Write out all of the data again, exactly as it reads.

··· DATASET EXTRACT ···

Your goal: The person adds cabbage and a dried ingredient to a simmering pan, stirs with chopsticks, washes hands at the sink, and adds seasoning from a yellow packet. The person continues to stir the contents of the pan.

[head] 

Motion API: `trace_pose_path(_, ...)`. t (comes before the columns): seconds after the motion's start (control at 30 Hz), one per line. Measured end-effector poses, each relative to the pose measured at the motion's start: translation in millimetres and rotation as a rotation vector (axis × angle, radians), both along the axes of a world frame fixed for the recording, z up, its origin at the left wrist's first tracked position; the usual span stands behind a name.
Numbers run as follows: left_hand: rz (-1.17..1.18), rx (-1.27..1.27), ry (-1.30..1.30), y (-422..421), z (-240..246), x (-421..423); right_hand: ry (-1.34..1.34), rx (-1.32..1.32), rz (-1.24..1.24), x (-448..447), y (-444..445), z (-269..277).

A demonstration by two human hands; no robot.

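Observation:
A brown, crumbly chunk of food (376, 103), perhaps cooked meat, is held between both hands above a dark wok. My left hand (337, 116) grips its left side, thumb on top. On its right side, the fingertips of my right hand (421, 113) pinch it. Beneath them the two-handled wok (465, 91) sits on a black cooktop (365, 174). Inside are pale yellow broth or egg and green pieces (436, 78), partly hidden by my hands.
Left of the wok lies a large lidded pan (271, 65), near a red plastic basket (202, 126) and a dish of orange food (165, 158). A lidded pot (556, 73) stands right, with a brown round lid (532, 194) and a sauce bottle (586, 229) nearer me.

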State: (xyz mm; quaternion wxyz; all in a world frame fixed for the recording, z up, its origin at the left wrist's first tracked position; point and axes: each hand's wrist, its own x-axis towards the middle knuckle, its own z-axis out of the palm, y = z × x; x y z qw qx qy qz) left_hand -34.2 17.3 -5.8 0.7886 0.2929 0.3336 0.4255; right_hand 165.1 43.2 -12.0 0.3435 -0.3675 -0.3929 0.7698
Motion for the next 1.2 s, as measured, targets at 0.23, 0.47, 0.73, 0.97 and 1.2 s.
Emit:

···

* WRITTEN SOLUTION *
Your goal: The person adds cabbage and a dried ingredient to a simmering pan, stirs with chopsticks, washes hands at the sink, and adds seasoning from a yellow packet. The person continues to stir the contents of the pan.

[head] 

Motion API: `trace_pose_path(_, ...)`. t (comes before the columns): seconds after the motion's start (control at 30 Hz), one per line. Measured end-effector poses, each relative to the pose measured at the motion's start: translation in millimetres and rotation as a rotation vector (axis × angle, radians), both along the axes of a world frame fixed for the recording, z up, its origin at the left wrist's first tracked position; the usual span stands behind a name.
Numbers run as follows: left_hand: rz (-1.17..1.18), rx (-1.27..1.27), ry (-1.30..1.30), y (-422..421), z (-240..246), x (-421..423); right_hand: ry (-1.34..1.34), rx (-1.32..1.32), rz (-1.24..1.24), x (-448..447), y (-444..445), z (-269..277).

A demonstration by two human hands; no robot.

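Observation:
A brown, crumbly chunk of food (376, 103), perhaps cooked meat, is held between both hands above a dark wok. My left hand (337, 116) grips its left side, thumb on top. On its right side, the fingertips of my right hand (421, 113) pinch it. Beneath them the two-handled wok (465, 91) sits on a black cooktop (365, 174). Inside are pale yellow broth or egg and green pieces (436, 78), partly hidden by my hands.
Left of the wok lies a large lidded pan (271, 65), near a red plastic basket (202, 126) and a dish of orange food (165, 158). A lidded pot (556, 73) stands right, with a brown round lid (532, 194) and a sauce bottle (586, 229) nearer me.
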
State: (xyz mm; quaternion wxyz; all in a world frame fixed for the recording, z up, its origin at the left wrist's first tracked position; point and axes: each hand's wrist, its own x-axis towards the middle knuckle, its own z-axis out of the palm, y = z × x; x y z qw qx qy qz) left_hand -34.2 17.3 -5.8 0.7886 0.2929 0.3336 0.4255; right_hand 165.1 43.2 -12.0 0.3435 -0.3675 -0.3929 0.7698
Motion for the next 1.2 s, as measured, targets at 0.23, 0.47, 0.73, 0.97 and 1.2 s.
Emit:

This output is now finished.